Among the entries below, find the lines with the word "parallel" and copy them.

Data excerpts:
BEGIN

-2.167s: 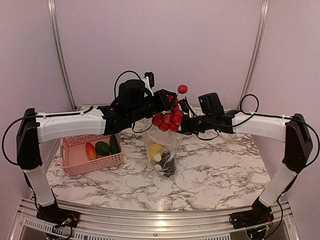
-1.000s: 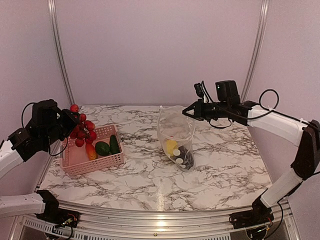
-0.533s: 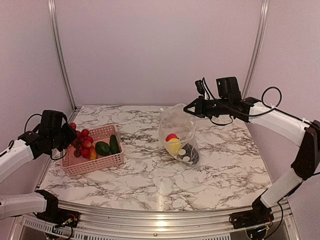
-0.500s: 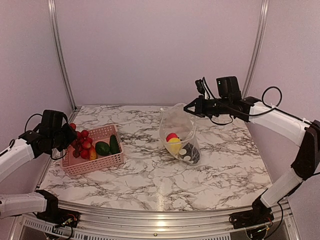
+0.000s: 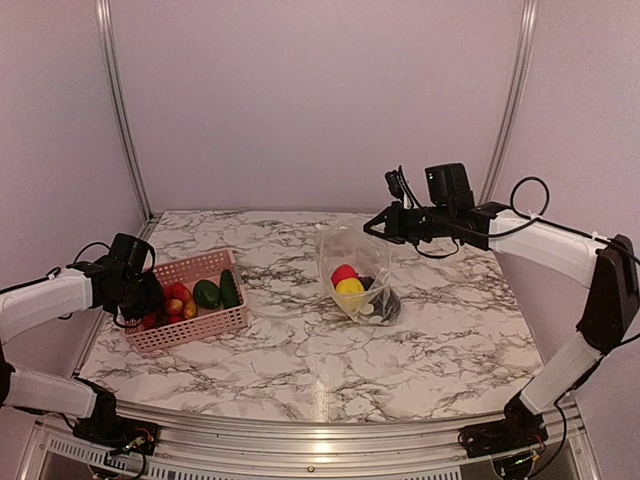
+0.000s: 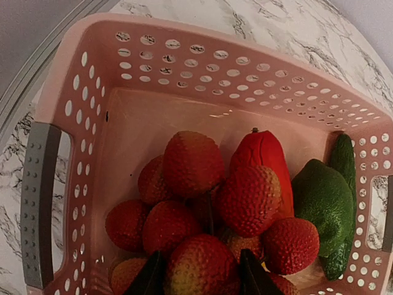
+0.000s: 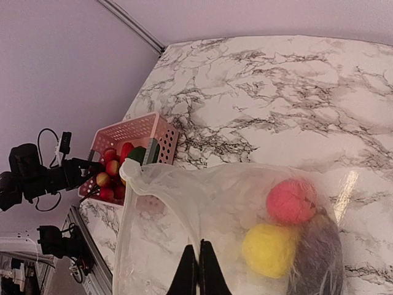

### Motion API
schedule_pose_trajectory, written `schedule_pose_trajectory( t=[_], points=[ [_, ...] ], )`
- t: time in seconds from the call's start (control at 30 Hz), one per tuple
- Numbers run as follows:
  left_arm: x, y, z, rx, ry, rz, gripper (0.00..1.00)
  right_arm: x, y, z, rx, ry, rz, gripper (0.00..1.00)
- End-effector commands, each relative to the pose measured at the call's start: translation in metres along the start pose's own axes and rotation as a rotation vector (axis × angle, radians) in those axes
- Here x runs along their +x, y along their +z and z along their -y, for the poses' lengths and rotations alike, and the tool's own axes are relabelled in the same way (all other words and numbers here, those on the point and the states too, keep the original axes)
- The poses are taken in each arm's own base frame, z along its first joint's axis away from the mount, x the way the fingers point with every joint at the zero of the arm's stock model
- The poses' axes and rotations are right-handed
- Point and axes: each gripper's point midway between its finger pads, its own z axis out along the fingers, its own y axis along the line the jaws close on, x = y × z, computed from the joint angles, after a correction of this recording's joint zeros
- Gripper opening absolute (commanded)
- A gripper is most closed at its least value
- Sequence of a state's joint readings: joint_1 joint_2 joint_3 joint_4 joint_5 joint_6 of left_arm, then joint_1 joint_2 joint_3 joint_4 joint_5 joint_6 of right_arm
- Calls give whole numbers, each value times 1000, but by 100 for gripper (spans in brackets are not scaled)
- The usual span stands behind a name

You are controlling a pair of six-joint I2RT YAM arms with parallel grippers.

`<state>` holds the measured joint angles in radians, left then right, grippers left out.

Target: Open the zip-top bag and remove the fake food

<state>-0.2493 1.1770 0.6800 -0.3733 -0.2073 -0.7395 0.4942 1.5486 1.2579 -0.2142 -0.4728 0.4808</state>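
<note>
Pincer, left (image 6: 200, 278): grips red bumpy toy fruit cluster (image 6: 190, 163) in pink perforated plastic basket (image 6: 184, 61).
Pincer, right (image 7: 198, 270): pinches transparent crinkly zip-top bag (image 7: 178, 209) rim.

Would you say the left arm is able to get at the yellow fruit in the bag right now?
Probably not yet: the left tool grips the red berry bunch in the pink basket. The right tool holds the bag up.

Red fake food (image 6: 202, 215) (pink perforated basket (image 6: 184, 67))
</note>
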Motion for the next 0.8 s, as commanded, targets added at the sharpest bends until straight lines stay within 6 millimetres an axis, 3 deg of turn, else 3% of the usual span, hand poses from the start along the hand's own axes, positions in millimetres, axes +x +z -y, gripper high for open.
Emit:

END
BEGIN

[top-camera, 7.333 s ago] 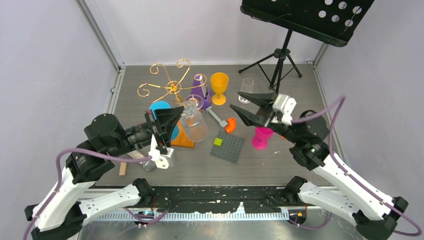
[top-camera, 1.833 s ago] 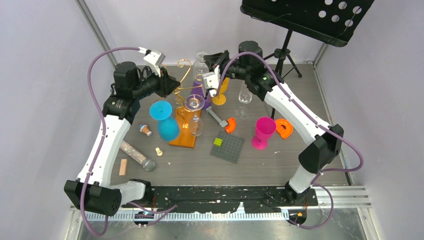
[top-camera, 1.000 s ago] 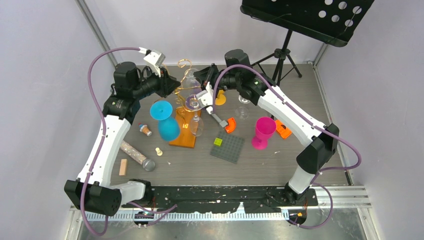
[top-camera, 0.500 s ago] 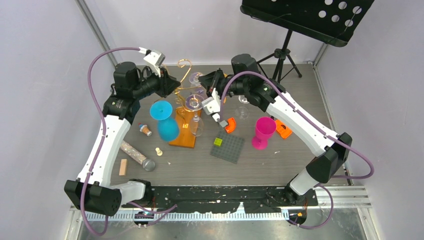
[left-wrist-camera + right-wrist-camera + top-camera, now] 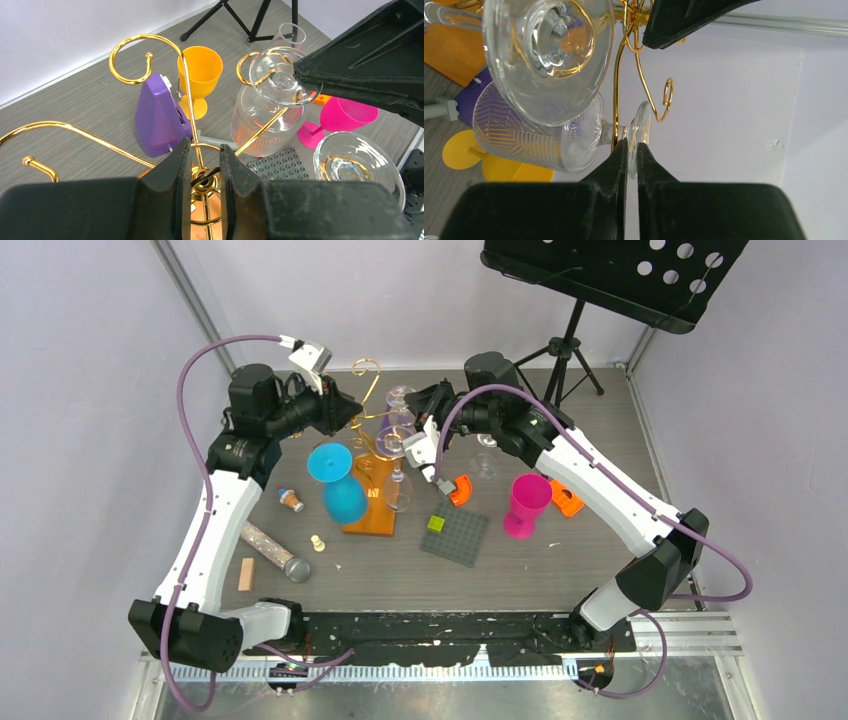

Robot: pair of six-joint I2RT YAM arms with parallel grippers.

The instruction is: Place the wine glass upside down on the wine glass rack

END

▶ [Problem solution]
You are controlling a pair of six-joint I2RT YAM arms with parallel grippers.
Robot: pair of six-joint I2RT YAM arms with parallel grippers.

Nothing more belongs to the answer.